2 How to do it – eBay

2.2 Making a bid on eBay

Anyone can browse any auction in eBay, just as you have been doing. In order to bid, however, you need to register with eBay. You can do this by clicking on the ‘register’ link at the top of the home page and completing the online form. When you submit the form eBay sends an email message to your designated email address. The registration process is completed after you respond to this message.

You should now register with eBay.

Once registered, you can bid in any auction on eBay. To do this, simply click on the ‘Place a bid’ button. This brings up the page below:

Placing a bid on eBay. Part of the page reads- Place a bid / Nikon F70 SLR Camera+2 AF Lenses+Kit bag / Current bid- £155.00 / Your maximum bid- [text entry field] (Enter £160.00 or more) / Continue [button] / eBay automatically bids on your behalf up to your maximum bid. / Learn about bidding.

You bid by indicating the maximum amount you are willing to pay for the item. eBay then bids incrementally on your behalf against other bidders – up to the maximum limit you have set, but it does not reveal your limit to anyone else. eBay calls this ‘proxy bidding’. If bidding for the item goes above your limit, then you are outbid – and eBay will send you a message alerting you to the fact. You can then return to the auction and enter a new maximum bid if you wish.

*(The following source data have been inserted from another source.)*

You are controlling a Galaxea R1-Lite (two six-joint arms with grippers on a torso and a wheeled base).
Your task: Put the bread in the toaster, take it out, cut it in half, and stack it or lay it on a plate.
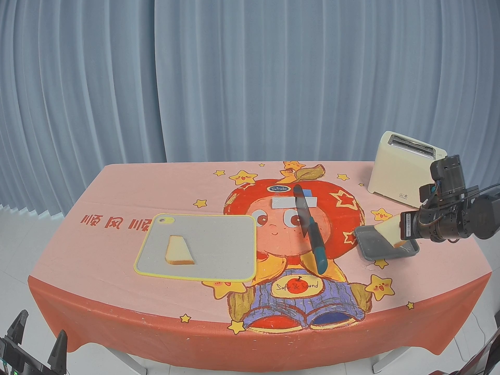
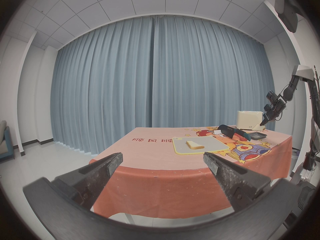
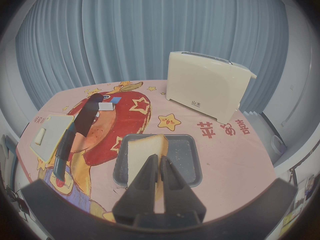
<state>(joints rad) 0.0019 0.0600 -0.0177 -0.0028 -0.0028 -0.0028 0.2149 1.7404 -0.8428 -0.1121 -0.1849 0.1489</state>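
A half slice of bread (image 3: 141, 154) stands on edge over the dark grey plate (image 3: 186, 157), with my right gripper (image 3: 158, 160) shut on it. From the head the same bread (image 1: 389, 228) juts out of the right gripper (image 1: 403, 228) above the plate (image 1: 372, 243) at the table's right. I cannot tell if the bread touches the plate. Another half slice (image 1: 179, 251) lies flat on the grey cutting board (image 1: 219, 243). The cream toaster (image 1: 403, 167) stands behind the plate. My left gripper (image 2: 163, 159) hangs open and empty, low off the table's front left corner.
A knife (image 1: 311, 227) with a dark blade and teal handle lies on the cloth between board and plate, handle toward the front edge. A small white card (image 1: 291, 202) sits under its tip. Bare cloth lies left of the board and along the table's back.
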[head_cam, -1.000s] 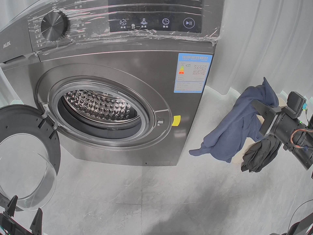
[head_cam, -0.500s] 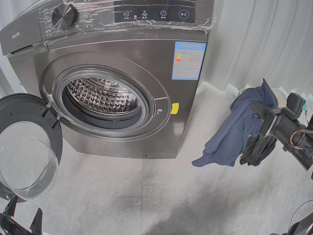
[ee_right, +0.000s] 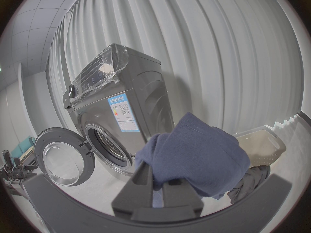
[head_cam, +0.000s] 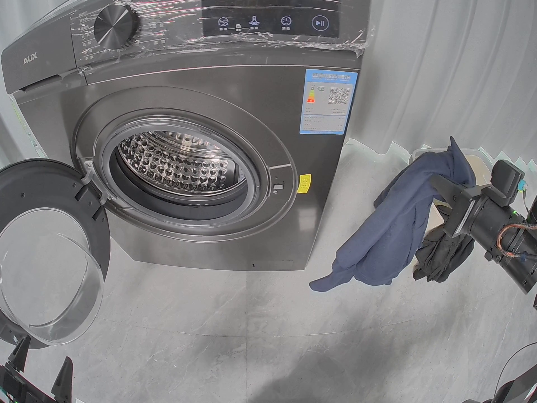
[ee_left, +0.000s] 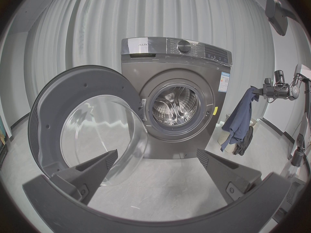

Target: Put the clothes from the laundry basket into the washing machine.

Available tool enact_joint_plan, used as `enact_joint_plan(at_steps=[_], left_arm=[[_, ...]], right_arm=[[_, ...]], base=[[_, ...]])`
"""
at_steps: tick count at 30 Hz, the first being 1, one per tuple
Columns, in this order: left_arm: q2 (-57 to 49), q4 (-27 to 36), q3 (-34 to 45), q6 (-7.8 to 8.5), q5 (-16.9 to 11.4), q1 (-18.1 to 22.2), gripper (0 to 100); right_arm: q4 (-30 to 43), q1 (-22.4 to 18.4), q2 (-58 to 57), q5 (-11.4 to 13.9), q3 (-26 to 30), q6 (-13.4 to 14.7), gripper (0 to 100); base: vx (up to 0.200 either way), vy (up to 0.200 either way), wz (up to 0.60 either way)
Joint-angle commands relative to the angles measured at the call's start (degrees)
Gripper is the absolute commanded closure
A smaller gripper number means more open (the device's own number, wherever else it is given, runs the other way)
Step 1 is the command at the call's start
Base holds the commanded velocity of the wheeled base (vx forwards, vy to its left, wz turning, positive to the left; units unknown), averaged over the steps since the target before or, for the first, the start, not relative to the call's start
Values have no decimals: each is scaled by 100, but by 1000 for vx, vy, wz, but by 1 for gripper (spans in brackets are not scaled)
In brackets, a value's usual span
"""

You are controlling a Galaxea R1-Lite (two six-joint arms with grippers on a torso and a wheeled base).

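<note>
The grey washing machine (head_cam: pixel 224 85) stands with its round door (head_cam: pixel 50 253) swung open to the left, and its steel drum (head_cam: pixel 179 166) is bare. To the machine's right, my right gripper (head_cam: pixel 447 188) is shut on a navy garment (head_cam: pixel 403 219) that hangs down to the floor. In the right wrist view the navy garment (ee_right: pixel 197 156) bunches over the right gripper (ee_right: pixel 158 175). Behind it is the beige laundry basket (ee_right: pixel 259 146), with a black garment (head_cam: pixel 444 253) draped over its rim. My left gripper (ee_left: pixel 157 156) is open and low, facing the door (ee_left: pixel 64 107).
White curtains hang behind the machine and the basket. Pale tiled floor (head_cam: pixel 251 331) lies open in front of the machine. The open door juts out on the left of the drum opening.
The whole head view has shifted, so the camera moved. The navy garment's hanging end has swung a little left, toward the machine. The left gripper looks unchanged.
</note>
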Motion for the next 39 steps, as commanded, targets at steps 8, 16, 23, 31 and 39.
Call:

One of the benefits of proxy bidding is that you don't have to sit around all day watching the progress of an auction. Even if you are not a bidder, you can put a particular auction on your ‘watch list’. This enables you to keep track of auctions in your list by clicking on the ‘My eBay’ button on the home page of the site.

A part of the eBay home page showing the My eBay button highlighted in a panel which also includes buttons for Browse, Search, Sell and Community. Links are also provided to- home, pay, register, sign out, services, site map and help.
The Items I’m Watching display from eBay. A heading reads- Items I’m Watching (1 item; 30 items max). This is followed by a table with columns- Select (all), Item #, Current Price, # of Bids. There is one row- Nikon F70 SLR Camera+2 AF Lenses+Kit bag / Item #- 3810730408, Current price- £155.00, # of bids- 14.

One point to remember is that a bid is effectively a contract. If you withdraw a bid, the withdrawal will be logged on your eBay profile. This doesn't necessarily mean that withdrawing a bid is a bad idea – after all, you may suddenly have reason to doubt the quality of the item or the integrity of the vendor. But anything that adversely affects your eBay ‘reputation’ needs to be carefully considered, and bids should not be frivolous. Remember that the trust system works both ways: it enables sellers to assess purchasers as well as vice versa! So, only bid if you intend to buy.

2.2.1 What happens if you are the winning bidder?

At the end of an auction, the eBay system puts seller and buyer in touch with one another via email, and between them they arrange details of payment and delivery. In the early days this was often tricky, involving waiting for the clearance of cheques etc., but for many auctions eBay now provides a payment system based on credit cards similar to the system used by conventional online retailing sites like Amazon, Tesco and Waitrose. eBay also now owns PayPal, an online payment system. After that, it's a matter of waiting for the goods to arrive, after which both buyer and seller are supposed to record their ratings of the other's performance– which then updates their respective eBay profiles. This means that the more people use eBay the more extensive (and, hopefully, revealing) their profiles become.

Pick an auction and observe it until it closes by logging on at intervals and noting what's happening. Examine the bid history to see what the bidding process is like. What happens to bidding towards the end of the auction?

Post your observations in the unit forum.